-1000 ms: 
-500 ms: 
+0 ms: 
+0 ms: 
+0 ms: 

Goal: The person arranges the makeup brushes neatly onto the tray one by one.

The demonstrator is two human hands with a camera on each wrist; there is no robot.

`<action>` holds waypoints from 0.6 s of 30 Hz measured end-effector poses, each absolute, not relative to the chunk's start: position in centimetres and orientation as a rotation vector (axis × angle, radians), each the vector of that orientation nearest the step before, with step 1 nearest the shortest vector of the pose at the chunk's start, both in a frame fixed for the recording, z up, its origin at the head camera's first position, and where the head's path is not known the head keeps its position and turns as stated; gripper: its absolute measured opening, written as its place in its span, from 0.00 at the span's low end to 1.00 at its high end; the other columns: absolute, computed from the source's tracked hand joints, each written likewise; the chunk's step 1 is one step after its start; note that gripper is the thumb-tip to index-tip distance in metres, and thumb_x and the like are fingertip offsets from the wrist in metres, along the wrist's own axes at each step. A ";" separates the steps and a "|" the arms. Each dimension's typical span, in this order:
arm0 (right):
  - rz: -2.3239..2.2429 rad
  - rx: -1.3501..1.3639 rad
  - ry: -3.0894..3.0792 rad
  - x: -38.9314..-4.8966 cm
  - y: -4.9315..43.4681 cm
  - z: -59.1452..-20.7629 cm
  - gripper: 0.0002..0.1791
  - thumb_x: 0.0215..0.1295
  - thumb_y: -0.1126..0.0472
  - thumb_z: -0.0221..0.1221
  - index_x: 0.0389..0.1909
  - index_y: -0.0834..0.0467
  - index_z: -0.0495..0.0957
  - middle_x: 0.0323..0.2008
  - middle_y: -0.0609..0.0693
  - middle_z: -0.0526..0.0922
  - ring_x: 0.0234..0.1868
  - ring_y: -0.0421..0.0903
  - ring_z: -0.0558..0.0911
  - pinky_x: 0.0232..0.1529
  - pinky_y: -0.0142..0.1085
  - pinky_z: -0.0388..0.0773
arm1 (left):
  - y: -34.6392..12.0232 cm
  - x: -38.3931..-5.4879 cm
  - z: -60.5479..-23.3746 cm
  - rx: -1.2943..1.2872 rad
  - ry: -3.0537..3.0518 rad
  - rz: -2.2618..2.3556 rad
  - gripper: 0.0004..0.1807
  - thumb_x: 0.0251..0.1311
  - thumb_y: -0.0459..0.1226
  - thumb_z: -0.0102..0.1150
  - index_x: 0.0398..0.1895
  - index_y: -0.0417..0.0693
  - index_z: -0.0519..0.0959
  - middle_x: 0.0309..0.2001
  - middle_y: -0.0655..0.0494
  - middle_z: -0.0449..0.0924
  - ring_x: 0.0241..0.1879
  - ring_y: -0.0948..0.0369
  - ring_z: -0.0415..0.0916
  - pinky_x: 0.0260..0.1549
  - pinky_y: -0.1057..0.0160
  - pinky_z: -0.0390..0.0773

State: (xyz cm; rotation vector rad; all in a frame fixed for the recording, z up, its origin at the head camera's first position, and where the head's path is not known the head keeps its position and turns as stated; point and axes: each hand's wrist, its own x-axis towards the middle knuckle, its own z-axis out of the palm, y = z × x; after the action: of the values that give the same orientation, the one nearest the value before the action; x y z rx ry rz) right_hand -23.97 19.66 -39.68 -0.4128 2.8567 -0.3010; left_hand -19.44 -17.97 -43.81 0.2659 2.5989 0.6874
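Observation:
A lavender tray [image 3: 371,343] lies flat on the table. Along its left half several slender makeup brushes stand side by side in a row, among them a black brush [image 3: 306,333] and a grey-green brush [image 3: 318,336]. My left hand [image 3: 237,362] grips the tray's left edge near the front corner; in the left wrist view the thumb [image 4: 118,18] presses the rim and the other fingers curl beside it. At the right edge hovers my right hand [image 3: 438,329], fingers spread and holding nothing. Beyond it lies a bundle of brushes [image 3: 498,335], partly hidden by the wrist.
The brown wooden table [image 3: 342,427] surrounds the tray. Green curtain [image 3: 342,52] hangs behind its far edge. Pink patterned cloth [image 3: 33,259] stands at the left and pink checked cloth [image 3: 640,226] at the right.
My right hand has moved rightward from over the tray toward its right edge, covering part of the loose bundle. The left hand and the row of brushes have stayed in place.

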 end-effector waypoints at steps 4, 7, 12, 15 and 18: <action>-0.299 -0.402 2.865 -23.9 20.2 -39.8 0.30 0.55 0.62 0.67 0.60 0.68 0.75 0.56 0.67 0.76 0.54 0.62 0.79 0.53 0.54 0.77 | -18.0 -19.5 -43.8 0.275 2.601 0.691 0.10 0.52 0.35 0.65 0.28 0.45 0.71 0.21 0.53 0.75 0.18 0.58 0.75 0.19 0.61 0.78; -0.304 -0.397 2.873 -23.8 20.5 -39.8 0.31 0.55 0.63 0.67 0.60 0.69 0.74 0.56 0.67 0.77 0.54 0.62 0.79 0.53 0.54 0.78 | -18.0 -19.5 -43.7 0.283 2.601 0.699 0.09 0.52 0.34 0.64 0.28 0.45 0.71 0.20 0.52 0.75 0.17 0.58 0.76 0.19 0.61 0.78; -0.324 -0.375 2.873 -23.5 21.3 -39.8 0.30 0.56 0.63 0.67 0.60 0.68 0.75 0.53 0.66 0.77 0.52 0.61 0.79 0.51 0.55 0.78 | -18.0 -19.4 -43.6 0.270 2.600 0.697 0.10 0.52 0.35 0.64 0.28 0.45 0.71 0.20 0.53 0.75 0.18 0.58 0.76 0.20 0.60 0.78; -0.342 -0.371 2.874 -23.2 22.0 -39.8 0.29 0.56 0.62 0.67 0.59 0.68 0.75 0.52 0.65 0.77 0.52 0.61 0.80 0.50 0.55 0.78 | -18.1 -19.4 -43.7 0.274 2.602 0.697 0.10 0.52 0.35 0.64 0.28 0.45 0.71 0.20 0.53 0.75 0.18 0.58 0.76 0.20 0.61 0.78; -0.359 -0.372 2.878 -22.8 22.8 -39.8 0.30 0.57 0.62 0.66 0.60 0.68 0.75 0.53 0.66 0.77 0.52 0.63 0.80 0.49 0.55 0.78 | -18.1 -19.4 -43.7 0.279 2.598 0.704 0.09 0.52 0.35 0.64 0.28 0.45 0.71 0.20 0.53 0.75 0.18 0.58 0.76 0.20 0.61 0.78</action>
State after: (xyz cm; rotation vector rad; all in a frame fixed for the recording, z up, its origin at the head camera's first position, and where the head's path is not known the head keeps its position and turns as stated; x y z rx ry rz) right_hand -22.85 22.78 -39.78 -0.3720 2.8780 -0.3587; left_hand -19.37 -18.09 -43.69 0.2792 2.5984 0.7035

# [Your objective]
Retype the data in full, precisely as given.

# [Exercise response]
-1000 ms: 
-500 ms: 
+0 ms: 
+0 ms: 
+0 ms: 

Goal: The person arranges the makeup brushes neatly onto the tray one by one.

The demonstrator is two human hands with a camera on each wrist; there is no robot.

`<action>` holds waypoints from 0.6 s of 30 Hz measured end-effector poses, each absolute, not relative to the chunk's start: position in centimetres and orientation as a rotation vector (axis × angle, radians), each the vector of that orientation nearest the step before, with step 1 nearest the shortest vector of the pose at the chunk's start, both in a frame fixed for the recording, z up, its origin at the head camera's first position, and where the head's path is not known the head keeps its position and turns as stated; gripper: its absolute measured opening, written as its place in its span, from 0.00 at the span's low end to 1.00 at its high end; the other columns: absolute, computed from the source's tracked hand joints, each written likewise; the chunk's step 1 is one step after its start; note that gripper is the thumb-tip to index-tip distance in metres, and thumb_x and the like are fingertip offsets from the wrist in metres, along the wrist's own axes at each step. A ";" separates the steps and a "|" the arms. Each dimension's typical span, in this order:
arm0 (right):
  - rz: -2.3239..2.2429 rad
  - rx: -1.3501..1.3639 rad
  - ry: -3.0894..3.0792 rad
  - x: -38.9314..-4.8966 cm
  - y: -4.9315..43.4681 cm
  - z: -59.1452..-20.7629 cm
  - gripper: 0.0002..0.1791
  - thumb_x: 0.0215..0.1295
  - thumb_y: -0.1126..0.0472
  - thumb_z: -0.0221..0.1221
  - index_x: 0.0389..0.1909
  - index_y: -0.0834..0.0467
  - index_z: -0.0495..0.0957
  - middle_x: 0.0323..0.2008
  - middle_y: -0.0609..0.0693
  - middle_z: -0.0526..0.0922
  - ring_x: 0.0234..0.1868
  - ring_y: -0.0421..0.0903
  - ring_z: -0.0558..0.0911
  - pinky_x: 0.0232..0.1529
  - pinky_y: -0.0142..0.1085
  - pinky_z: -0.0388..0.0773
arm1 (left):
  - y: -34.6392..12.0232 cm
  - x: -38.3931..-5.4879 cm
  - z: -60.5479..-23.3746 cm
  - rx: -1.2943..1.2872 rad
  - ry: -3.0537..3.0518 rad
  - rz: -2.2618..2.3556 rad
  - gripper: 0.0004..0.1807
  - thumb_x: 0.0251..0.1311
  - thumb_y: -0.0459..0.1226
  - thumb_z: -0.0102..0.1150
  - index_x: 0.0398..0.1895
  - index_y: -0.0417..0.0693
  - index_z: -0.0519..0.0959
  - middle_x: 0.0309..0.2001
  - middle_y: -0.0655..0.0494
  - middle_z: -0.0449..0.0924
  - ring_x: 0.0241..0.1879
  - ring_y: -0.0948..0.0369
  - ring_z: -0.0415..0.0916
  - pinky_x: 0.0260..0.1549
  - pinky_y: -0.1057..0.0160
  - pinky_z: -0.0390..0.0773

State: (xyz cm; rotation vector rad; all in a frame fixed for the recording, z up, its origin at the head camera's first position, and where the head's path is not known the head keeps its position and turns as stated; point and axes: each hand's wrist, its own x-axis towards the middle knuckle, its own z-axis out of the palm, y = z × x; after the action: of the values that give the same orientation, the one nearest the value before the action; x y z rx ry rz) right_hand -23.97 19.66 -39.68 -0.4128 2.8567 -0.3010; left_hand -19.44 -17.97 -43.81 0.2659 2.5989 0.6874
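Observation:
A lavender tray [image 3: 371,343] lies flat on the table. Along its left half several slender makeup brushes stand side by side in a row, among them a black brush [image 3: 306,333] and a grey-green brush [image 3: 318,336]. My left hand [image 3: 237,362] grips the tray's left edge near the front corner; in the left wrist view the thumb [image 4: 118,18] presses the rim and the other fingers curl beside it. At the right edge hovers my right hand [image 3: 438,329], fingers spread and holding nothing. Beyond it lies a bundle of brushes [image 3: 498,335], partly hidden by the wrist.
The brown wooden table [image 3: 342,427] surrounds the tray. Green curtain [image 3: 342,52] hangs behind its far edge. Pink patterned cloth [image 3: 33,259] stands at the left and pink checked cloth [image 3: 640,226] at the right.
My right hand has moved rightward from over the tray toward its right edge, covering part of the loose bundle. The left hand and the row of brushes have stayed in place.
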
 end-effector waypoints at steps 4, 7, 12, 15 and 18: <action>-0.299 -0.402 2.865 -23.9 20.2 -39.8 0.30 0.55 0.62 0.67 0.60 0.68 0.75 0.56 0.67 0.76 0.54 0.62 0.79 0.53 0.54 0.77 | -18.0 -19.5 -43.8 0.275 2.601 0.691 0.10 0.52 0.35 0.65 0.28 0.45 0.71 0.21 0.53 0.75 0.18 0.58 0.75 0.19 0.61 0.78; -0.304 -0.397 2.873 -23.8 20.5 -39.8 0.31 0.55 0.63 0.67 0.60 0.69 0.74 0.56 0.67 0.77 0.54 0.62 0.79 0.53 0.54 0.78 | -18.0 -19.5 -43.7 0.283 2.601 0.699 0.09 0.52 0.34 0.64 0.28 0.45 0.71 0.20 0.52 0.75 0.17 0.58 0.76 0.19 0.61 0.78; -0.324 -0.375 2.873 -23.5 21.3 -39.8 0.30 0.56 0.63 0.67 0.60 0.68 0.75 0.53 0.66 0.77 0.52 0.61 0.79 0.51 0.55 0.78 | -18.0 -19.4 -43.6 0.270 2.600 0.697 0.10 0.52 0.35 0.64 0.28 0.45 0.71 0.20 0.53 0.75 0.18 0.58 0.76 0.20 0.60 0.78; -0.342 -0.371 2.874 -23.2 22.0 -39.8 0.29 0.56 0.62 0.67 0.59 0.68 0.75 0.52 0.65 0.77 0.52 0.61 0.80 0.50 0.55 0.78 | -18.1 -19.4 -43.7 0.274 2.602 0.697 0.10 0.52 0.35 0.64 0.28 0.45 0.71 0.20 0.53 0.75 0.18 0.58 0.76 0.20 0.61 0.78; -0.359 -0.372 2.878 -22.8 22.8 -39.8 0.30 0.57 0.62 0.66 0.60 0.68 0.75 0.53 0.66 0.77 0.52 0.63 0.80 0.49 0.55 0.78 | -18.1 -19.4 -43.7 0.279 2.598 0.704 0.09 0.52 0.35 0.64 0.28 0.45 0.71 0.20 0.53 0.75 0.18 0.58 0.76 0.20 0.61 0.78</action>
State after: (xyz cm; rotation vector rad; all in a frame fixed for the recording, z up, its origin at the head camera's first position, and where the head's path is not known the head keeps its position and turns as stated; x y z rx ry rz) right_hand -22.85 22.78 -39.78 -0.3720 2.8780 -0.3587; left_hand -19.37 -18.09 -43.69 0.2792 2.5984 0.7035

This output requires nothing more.